Franz Kafka señaló que “el progreso se evapora y deja atrás una estela de burocracia”. Esa frase representa en buena medida el dilema de los denominados “problemas malditos” (Rittel y Webber), aquellos asuntos que en la política pública se caracterizan por su complejidad, en los cuales existen múltiples variables para su explicación y enfrentar soluciones, que por lo mismo no son ni verdaderas ni falsas, pero que en la mayoría de las ocasiones deja a los gestores públicos en una verdadera parálisis.
Algo de eso es lo que sucede con los derechos de aprovechamiento de aguas y, en especial, el entorpecimiento que provoca una inadecuada regulación combinada con una indolente actuación de nuestra burocracia. La semana pasada, el Tribunal Constitucional (TC) declaró inaplicable por inconstitucional el conjunto de normas que regulan la denominada patente por no uso, un instrumento que fue aprobado por el Congreso en 2005, después de casi 13 años de tramitación legislativa.
Lo que se debatía era si el Estado podía cobrar esa patente respecto de un sujeto que había realizado solicitudes a la Dirección General de Aguas para ejercer su derecho. Durante más de cinco años la autoridad guardó silencio, el afectado nada pudo hacer con sus aguas y el Estado, sin mediar respuesta, decidió cobrar la patente por no uso. Para el TC la omisión de la autoridad implicaba aceptar el cobro de un tributo “injusto”. Mal que mal, la imposibilidad material de ejercer aquel derecho era, en opinión del tribunal, responsabilidad de un retraso burocrático.
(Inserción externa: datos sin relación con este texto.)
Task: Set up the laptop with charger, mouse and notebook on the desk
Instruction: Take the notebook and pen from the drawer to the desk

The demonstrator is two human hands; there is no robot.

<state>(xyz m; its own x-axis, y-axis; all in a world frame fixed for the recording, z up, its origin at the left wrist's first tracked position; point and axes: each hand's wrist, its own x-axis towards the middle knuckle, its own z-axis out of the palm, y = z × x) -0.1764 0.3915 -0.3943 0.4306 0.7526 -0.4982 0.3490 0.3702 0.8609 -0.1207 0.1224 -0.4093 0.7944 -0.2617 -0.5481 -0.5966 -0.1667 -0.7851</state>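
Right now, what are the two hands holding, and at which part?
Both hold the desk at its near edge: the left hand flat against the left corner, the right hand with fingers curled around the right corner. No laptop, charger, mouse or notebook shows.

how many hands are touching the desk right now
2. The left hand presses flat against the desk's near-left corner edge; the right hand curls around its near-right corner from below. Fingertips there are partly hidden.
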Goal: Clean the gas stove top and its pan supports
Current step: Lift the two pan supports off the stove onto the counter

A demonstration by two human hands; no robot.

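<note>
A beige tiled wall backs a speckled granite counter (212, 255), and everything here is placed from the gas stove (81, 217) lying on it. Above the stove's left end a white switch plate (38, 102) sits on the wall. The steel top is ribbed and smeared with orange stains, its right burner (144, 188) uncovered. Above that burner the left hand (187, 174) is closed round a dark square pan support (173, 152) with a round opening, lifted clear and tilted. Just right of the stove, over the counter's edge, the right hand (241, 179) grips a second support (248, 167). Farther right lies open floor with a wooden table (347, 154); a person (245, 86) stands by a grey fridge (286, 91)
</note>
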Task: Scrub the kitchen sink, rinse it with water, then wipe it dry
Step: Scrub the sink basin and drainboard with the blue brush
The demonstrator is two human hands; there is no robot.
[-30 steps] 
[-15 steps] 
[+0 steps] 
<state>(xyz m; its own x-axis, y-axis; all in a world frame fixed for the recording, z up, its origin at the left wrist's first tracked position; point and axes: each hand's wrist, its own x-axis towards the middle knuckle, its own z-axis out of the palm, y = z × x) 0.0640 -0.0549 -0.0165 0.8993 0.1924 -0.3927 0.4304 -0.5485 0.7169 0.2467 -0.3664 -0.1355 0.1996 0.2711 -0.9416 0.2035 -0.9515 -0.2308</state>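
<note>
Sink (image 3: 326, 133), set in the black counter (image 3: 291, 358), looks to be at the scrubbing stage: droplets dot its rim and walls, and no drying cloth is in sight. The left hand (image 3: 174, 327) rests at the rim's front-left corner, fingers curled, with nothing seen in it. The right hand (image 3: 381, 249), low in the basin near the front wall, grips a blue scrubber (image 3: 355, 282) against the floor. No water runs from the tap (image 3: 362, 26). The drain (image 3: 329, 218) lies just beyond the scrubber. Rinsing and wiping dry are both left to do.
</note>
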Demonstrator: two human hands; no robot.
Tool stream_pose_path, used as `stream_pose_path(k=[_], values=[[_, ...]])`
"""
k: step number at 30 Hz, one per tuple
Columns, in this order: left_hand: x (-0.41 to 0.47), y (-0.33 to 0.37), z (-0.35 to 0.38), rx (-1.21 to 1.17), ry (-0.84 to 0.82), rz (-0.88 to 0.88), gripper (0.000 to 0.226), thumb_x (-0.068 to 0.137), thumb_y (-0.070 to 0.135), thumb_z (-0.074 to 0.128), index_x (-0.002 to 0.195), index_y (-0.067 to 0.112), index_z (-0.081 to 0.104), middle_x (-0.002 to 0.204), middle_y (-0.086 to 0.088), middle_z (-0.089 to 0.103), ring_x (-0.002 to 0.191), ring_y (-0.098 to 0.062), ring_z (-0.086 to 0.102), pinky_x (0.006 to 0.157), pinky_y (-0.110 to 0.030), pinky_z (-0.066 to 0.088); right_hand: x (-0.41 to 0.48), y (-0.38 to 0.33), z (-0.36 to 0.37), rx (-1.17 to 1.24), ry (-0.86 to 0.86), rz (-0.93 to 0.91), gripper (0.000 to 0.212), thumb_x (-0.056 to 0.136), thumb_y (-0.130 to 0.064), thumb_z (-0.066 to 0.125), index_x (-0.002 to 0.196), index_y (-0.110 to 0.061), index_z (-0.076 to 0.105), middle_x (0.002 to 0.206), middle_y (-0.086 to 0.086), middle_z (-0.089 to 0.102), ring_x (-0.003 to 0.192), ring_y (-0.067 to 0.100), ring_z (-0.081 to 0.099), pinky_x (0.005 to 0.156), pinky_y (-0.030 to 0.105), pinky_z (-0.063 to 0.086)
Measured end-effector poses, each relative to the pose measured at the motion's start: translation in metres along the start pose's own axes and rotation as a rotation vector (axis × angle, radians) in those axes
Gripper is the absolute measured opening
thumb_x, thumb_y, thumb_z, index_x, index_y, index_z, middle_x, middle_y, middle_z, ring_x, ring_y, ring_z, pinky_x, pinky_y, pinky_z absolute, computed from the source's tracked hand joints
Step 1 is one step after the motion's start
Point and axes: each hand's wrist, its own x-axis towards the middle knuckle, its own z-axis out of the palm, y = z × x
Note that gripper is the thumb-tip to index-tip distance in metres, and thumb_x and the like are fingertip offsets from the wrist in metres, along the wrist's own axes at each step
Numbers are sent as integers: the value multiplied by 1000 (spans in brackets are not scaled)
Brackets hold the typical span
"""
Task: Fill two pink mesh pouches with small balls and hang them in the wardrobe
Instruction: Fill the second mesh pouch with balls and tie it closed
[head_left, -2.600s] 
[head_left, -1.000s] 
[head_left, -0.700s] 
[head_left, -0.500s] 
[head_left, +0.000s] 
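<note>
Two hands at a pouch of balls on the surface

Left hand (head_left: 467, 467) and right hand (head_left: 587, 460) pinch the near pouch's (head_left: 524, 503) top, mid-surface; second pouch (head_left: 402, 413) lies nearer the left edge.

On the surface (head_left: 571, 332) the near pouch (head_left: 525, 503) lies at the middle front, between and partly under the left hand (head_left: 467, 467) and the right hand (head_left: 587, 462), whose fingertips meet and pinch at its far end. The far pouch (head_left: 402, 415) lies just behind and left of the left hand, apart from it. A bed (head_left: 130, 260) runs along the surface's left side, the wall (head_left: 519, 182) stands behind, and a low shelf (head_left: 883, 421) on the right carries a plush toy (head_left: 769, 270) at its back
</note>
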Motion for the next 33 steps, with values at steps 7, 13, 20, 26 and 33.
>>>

Cuando se aprobó la patente por no uso se sostuvo que sería un instrumento poco efectivo, un incentivo limitado para el uso especulativo de las aguas. Por eso se propuso como opción la caducidad de dichos derechos, especialmente debido a la importancia estratégica de las aguas. Esa idea no prosperó —la derecha la objetó— y por eso hoy, frente a una brutal sequía, esa alternativa parece estar más vigente que nunca.
Lo grave de este caso, además, es que evidencia que si disponemos de un limitado instrumento de política pública, el cual, a su vez, es aplicado de manera negligente por la autoridad administrativa, los efectos terminan siendo peores a los que originalmente se pretendía abordar. El caso resuelto por el TC demuestra que si combinamos la debilidad de una regla y la incompetencia administrativa, el perjuicio al interés público puede ser irreparable, sin que nadie asuma ningún tipo de responsabilidad pública por ello. En el contexto de fragilidad climática actual, la ineptitud de las agencias públicas tiene efectos lamentables para la mejor incremental de las políticas públicas. Porque, como escribió Ian Curtis, «el pasado es ahora parte de mi futuro».